:: WORK TASK ::
Transcribe the entire listing below exactly.

:: DATASET EXTRACT ::
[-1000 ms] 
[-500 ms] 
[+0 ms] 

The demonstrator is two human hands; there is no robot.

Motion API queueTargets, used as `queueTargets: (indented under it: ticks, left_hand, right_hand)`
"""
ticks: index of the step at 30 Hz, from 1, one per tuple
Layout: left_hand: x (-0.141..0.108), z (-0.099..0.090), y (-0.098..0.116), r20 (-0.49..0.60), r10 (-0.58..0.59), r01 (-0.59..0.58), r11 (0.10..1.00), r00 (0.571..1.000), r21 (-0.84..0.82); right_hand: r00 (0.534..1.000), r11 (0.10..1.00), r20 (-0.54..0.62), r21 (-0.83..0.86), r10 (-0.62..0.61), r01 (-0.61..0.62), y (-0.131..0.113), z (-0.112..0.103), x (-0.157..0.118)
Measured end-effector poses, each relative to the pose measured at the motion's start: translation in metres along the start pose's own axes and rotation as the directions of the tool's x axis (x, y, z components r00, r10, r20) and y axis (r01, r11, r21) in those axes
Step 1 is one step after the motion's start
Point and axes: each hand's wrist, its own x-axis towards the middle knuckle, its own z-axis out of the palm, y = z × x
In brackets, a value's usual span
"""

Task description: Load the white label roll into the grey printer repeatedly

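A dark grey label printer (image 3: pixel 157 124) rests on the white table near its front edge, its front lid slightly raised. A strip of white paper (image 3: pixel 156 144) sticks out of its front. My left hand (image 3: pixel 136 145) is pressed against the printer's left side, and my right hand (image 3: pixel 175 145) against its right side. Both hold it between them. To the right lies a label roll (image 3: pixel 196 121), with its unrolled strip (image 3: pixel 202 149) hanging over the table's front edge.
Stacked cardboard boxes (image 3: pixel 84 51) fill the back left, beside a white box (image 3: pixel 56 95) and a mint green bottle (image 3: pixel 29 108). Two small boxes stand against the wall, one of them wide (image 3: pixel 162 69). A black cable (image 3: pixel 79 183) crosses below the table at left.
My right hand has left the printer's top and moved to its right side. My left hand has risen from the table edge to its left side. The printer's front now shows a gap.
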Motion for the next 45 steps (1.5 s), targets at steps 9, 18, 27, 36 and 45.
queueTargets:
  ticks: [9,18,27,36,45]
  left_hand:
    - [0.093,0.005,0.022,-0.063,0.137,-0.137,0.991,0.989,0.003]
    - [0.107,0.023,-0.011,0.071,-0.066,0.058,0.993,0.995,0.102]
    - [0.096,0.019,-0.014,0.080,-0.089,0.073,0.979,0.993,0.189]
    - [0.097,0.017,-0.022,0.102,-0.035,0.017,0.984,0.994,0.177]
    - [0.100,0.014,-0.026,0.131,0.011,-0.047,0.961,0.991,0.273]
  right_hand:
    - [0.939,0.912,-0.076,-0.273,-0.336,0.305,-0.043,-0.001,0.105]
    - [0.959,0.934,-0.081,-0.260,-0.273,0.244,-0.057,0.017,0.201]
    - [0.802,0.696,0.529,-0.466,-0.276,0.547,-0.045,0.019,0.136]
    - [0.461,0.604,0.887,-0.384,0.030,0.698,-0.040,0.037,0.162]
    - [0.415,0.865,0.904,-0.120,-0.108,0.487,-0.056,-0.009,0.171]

:: RESPONSE TO THIS TASK ::
[-1000 ms] 
[-500 ms] 
[+0 ms] 

The demonstrator is two human hands; there is no robot.

Motion API queueTargets, used as `queueTargets: (indented under it: ticks, left_hand, right_hand)`
"""
ticks: index of the step at 30 Hz, from 1, one per tuple
Layout: left_hand: x (-0.141..0.108), z (-0.099..0.090), y (-0.098..0.116), r20 (-0.49..0.60), r10 (-0.58..0.59), r01 (-0.59..0.58), r11 (0.10..1.00), r00 (0.571..1.000), r21 (-0.84..0.82); right_hand: r00 (0.534..1.000), r11 (0.10..1.00), r20 (-0.54..0.62), r21 (-0.83..0.86), r10 (-0.62..0.61), r01 (-0.61..0.62), y (-0.131..0.113), z (-0.112..0.103), x (-0.157..0.118)
Measured end-effector poses, each relative to the pose measured at the motion's start: translation in metres along the start pose's own axes and rotation as the directions of the tool's x axis (x, y, z components r00, r10, r20) and y axis (r01, r11, r21) in those axes
Step 1 is one step after the motion's start
Point and axes: each hand's wrist, its own x-axis towards the middle knuckle, its own z-axis out of the palm, y = z × x
In brackets, a value's usual span
"""

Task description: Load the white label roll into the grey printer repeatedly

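A dark grey label printer (image 3: pixel 157 124) rests on the white table near its front edge, its front lid slightly raised. A strip of white paper (image 3: pixel 156 144) sticks out of its front. My left hand (image 3: pixel 136 145) is pressed against the printer's left side, and my right hand (image 3: pixel 175 145) against its right side. Both hold it between them. To the right lies a label roll (image 3: pixel 196 121), with its unrolled strip (image 3: pixel 202 149) hanging over the table's front edge.
Stacked cardboard boxes (image 3: pixel 84 51) fill the back left, beside a white box (image 3: pixel 56 95) and a mint green bottle (image 3: pixel 29 108). Two small boxes stand against the wall, one of them wide (image 3: pixel 162 69). A black cable (image 3: pixel 79 183) crosses below the table at left.
My right hand has left the printer's top and moved to its right side. My left hand has risen from the table edge to its left side. The printer's front now shows a gap.
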Motion for the next 45 steps (1.5 s), targets at steps 9, 18, 27, 36 and 45.
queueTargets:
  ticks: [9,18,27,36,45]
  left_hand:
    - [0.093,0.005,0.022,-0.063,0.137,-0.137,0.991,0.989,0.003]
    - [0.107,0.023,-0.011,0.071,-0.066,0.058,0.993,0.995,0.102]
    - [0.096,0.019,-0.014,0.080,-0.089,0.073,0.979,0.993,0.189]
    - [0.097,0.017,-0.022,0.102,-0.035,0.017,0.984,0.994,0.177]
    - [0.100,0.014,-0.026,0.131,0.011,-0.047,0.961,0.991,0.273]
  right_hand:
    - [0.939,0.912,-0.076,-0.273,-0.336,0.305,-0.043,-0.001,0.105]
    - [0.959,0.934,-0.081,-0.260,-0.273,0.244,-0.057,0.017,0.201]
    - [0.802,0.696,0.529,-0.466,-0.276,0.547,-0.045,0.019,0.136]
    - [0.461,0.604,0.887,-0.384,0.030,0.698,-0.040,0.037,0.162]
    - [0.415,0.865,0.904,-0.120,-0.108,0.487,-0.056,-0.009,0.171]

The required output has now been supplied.